Task item: A copy is needed of each line in the records that has the word "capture".

Given records:

****

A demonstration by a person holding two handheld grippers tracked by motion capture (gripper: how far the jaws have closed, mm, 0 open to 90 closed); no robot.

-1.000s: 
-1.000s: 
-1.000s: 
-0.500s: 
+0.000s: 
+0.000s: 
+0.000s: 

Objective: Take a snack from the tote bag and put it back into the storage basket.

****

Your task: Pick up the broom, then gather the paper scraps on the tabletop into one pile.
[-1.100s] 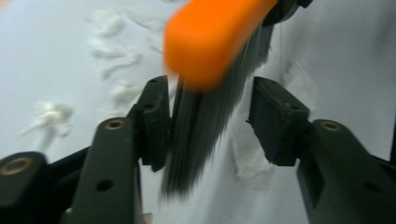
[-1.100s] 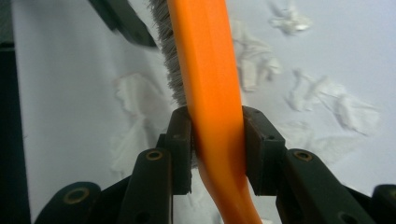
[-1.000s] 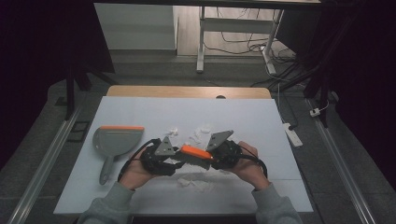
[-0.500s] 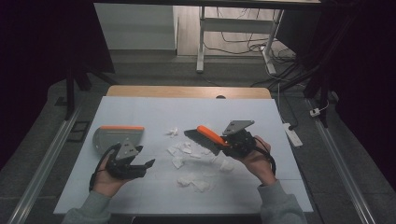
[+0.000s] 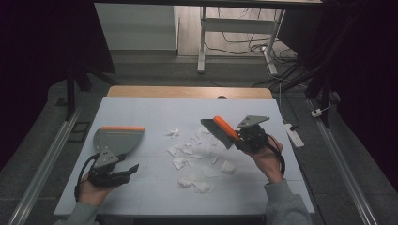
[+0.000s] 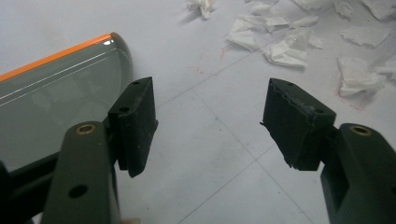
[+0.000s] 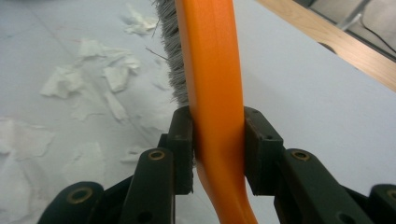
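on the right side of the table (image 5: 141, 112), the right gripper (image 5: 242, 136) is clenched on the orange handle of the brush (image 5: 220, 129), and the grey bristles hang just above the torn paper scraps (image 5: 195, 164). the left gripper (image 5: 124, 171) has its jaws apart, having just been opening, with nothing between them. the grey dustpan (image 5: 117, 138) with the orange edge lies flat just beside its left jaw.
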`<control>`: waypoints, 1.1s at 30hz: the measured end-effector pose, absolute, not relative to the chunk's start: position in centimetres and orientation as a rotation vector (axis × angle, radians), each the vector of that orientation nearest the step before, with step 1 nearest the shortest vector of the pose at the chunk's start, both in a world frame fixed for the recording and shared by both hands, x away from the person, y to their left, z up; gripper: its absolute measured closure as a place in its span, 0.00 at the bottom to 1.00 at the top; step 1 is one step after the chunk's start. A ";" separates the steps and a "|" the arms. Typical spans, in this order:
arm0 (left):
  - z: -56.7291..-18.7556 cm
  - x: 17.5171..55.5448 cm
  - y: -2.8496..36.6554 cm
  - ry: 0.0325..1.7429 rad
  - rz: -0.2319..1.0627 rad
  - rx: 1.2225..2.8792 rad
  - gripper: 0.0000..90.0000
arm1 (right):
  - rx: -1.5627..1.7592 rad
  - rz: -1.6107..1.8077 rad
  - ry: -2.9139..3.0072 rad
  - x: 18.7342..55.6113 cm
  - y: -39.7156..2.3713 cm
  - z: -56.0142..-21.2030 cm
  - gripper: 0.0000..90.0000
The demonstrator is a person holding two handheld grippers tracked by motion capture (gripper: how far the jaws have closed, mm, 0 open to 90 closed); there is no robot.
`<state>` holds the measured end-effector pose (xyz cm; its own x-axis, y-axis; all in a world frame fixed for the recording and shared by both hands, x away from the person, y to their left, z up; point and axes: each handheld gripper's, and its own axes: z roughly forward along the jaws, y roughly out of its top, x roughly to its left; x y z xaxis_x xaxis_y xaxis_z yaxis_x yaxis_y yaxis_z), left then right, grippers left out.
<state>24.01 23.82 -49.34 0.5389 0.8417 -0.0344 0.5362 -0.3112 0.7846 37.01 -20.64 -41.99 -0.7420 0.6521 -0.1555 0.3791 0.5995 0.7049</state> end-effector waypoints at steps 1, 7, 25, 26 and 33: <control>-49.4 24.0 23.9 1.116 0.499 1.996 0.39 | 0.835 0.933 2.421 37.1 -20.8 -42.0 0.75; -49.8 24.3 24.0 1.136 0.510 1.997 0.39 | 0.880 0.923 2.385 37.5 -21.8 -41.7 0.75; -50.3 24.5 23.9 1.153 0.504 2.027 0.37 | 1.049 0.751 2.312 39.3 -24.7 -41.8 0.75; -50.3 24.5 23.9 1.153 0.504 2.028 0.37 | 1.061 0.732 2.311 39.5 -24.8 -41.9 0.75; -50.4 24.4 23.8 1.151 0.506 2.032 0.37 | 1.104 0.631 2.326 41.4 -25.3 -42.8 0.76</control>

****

Task output:
A demonstration by a person holding two handheld grippers tracked by motion capture (gripper: how far the jaws have closed, mm, 0 open to 90 closed); no robot.
The demonstrator is a person holding two handheld grippers tracked by motion capture (gripper: how far the jaws have closed, mm, 0 open to 90 closed); there is no robot.

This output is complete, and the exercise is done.